WHAT IS NEEDED -> What you return must match the records word for word, except that images are dropped.

════════════════

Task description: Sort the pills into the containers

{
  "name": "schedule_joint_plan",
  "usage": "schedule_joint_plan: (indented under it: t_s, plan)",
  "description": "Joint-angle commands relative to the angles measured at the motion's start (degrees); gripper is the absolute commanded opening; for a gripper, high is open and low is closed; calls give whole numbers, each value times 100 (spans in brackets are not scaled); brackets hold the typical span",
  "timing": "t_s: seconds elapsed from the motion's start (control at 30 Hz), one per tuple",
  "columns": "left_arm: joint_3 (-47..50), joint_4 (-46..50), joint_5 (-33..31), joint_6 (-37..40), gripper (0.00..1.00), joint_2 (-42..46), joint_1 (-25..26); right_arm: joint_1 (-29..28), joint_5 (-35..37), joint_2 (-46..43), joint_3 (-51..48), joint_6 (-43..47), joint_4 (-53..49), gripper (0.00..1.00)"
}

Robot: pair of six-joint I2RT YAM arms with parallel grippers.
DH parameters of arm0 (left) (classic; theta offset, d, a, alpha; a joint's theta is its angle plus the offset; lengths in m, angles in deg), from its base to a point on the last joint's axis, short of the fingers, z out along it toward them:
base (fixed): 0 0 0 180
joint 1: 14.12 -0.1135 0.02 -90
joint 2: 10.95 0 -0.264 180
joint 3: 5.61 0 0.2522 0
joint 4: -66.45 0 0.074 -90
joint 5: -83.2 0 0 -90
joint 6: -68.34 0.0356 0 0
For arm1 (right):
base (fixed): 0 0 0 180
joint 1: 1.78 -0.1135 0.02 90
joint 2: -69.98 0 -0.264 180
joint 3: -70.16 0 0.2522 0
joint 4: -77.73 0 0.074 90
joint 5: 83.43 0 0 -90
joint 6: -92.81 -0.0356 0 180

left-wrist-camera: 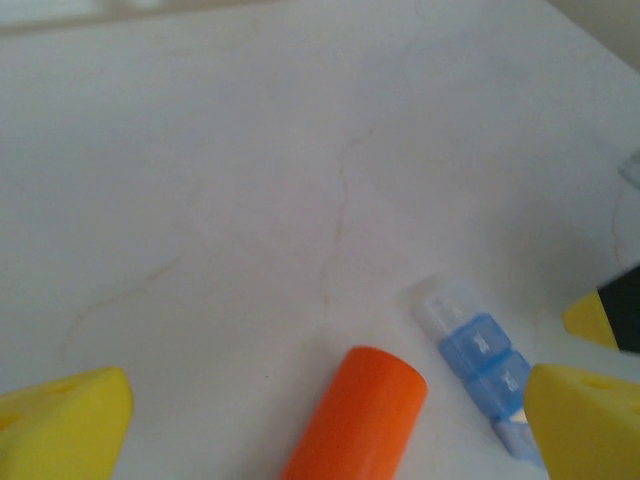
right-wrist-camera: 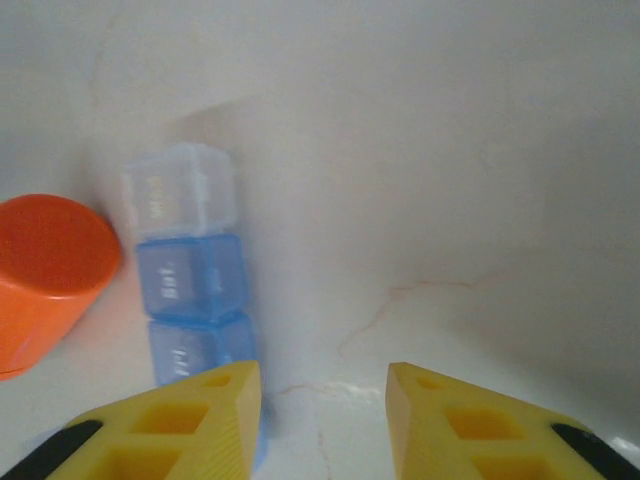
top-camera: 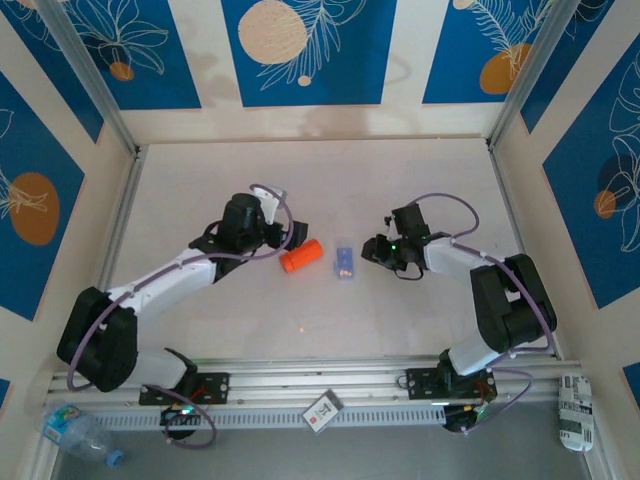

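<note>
The containers [top-camera: 344,262] are a pale-blue strip of three joined compartments lying mid-table, also seen in the left wrist view [left-wrist-camera: 480,365] and the right wrist view [right-wrist-camera: 190,275]. An orange bottle [top-camera: 300,256] lies on its side just left of the strip. My left gripper [left-wrist-camera: 328,400] stands wide open over the bottle [left-wrist-camera: 360,415], one yellow finger [left-wrist-camera: 70,420] on each side, not touching it. My right gripper [right-wrist-camera: 323,385] hovers just right of the strip, jaws apart over bare table, its left finger [right-wrist-camera: 200,410] beside the nearest compartment. The pills are too small to make out.
Raised walls close in the table on three sides. An aluminium rail [top-camera: 300,385] runs along the near edge with a small card [top-camera: 322,410] on it. A plastic water bottle [top-camera: 80,432] lies at the bottom left and a crumpled packet [top-camera: 575,410] at the bottom right.
</note>
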Motion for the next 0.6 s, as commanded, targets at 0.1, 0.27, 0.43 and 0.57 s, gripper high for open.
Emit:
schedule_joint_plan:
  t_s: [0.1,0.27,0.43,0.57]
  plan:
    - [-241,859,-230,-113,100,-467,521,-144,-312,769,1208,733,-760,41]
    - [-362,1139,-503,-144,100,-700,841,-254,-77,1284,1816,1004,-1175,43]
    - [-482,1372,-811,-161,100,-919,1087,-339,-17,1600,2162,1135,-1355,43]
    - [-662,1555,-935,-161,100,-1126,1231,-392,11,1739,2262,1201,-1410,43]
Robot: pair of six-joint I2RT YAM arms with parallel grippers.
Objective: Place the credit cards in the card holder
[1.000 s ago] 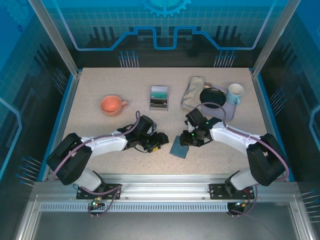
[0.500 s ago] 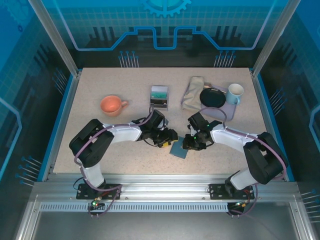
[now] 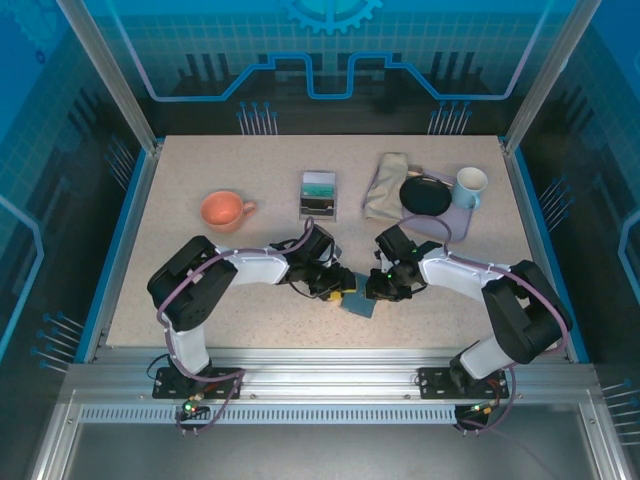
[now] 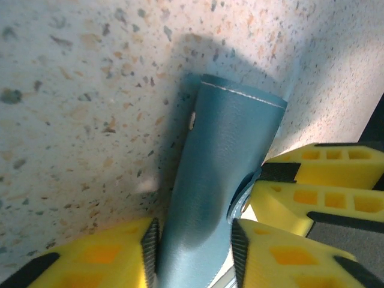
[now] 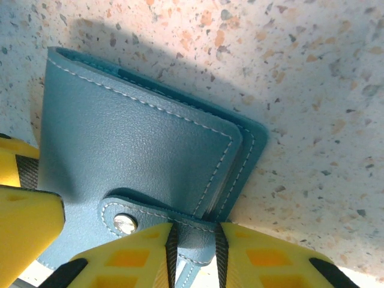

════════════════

YOUR SOLUTION ->
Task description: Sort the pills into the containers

{
  "name": "schedule_joint_plan",
  "usage": "schedule_joint_plan: (indented under it: t_s, plan)",
  "description": "Joint-angle commands relative to the angles measured at the motion's start (degrees); gripper is the absolute commanded opening; for a gripper, high is open and low is closed; calls give whole numbers, each value times 100 (spans in brackets are not scaled); brackets hold the typical span",
  "timing": "t_s: seconds elapsed from the motion's start (control at 30 Hz), one per tuple",
  "columns": "left_arm: joint_3 (-47..50), joint_4 (-46..50), joint_5 (-33..31), joint_6 (-37..40), gripper (0.00..1.00), joint_2 (-42..46), joint_1 (-25..26); right_arm: joint_1 (-29..28), joint_5 (-35..37), joint_2 (-46..43), joint_3 (-51..48), joint_6 (-43..47), joint_4 (-53..49), gripper (0.00..1.00)"
}

Robot: pair of six-joint I2RT YAM arms with parallel grippers.
DH parameters of arm0 (left) (classic; theta offset, d, a, alpha; a joint's theta is its angle plus the offset; lengths in m, angles in deg), from its base to a point on the last joint's axis, short of the fingers, z out along it toward them:
base (fixed): 0 0 0 180
joint 1: 14.12 -0.1135 0.02 -90
joint 2: 10.95 0 -0.264 180
joint 3: 5.61 0 0.2522 0
joint 4: -66.45 0 0.074 -90
joint 5: -83.2 0 0 -90
joint 6: -68.34 0.0356 0 0
For arm1 (right):
base (fixed): 0 0 0 180
joint 1: 1.78 -0.1135 0.02 90
joint 2: -69.98 0 -0.264 180
joint 3: -70.16 0 0.2522 0
joint 4: -77.73 0 0.074 90
joint 5: 83.43 0 0 -90
joint 6: -92.81 -0.0356 0 180

left-wrist-camera: 
right-wrist-camera: 
top-camera: 

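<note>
The containers [top-camera: 344,262] are a pale-blue strip of three joined compartments lying mid-table, also seen in the left wrist view [left-wrist-camera: 480,365] and the right wrist view [right-wrist-camera: 190,275]. An orange bottle [top-camera: 300,256] lies on its side just left of the strip. My left gripper [left-wrist-camera: 328,400] stands wide open over the bottle [left-wrist-camera: 360,415], one yellow finger [left-wrist-camera: 70,420] on each side, not touching it. My right gripper [right-wrist-camera: 323,385] hovers just right of the strip, jaws apart over bare table, its left finger [right-wrist-camera: 200,410] beside the nearest compartment. The pills are too small to make out.
Raised walls close in the table on three sides. An aluminium rail [top-camera: 300,385] runs along the near edge with a small card [top-camera: 322,410] on it. A plastic water bottle [top-camera: 80,432] lies at the bottom left and a crumpled packet [top-camera: 575,410] at the bottom right.
</note>
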Motion for the next 0.6 s, as commanded, targets at 0.1, 0.27, 0.43 and 0.57 s, gripper high for open.
Emit:
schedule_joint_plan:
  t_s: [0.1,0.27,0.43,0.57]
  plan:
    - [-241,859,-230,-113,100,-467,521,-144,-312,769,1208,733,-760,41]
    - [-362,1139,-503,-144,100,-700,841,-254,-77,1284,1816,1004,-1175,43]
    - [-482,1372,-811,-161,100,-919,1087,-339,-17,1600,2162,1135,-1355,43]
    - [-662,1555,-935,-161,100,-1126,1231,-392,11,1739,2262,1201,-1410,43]
Robot: pair of six-joint I2RT YAM arms with parallel grippers.
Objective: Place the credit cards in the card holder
[1.000 s ago] 
[0.500 s ago] 
[now] 
[now] 
[now] 

Nothing further is required for this exercise.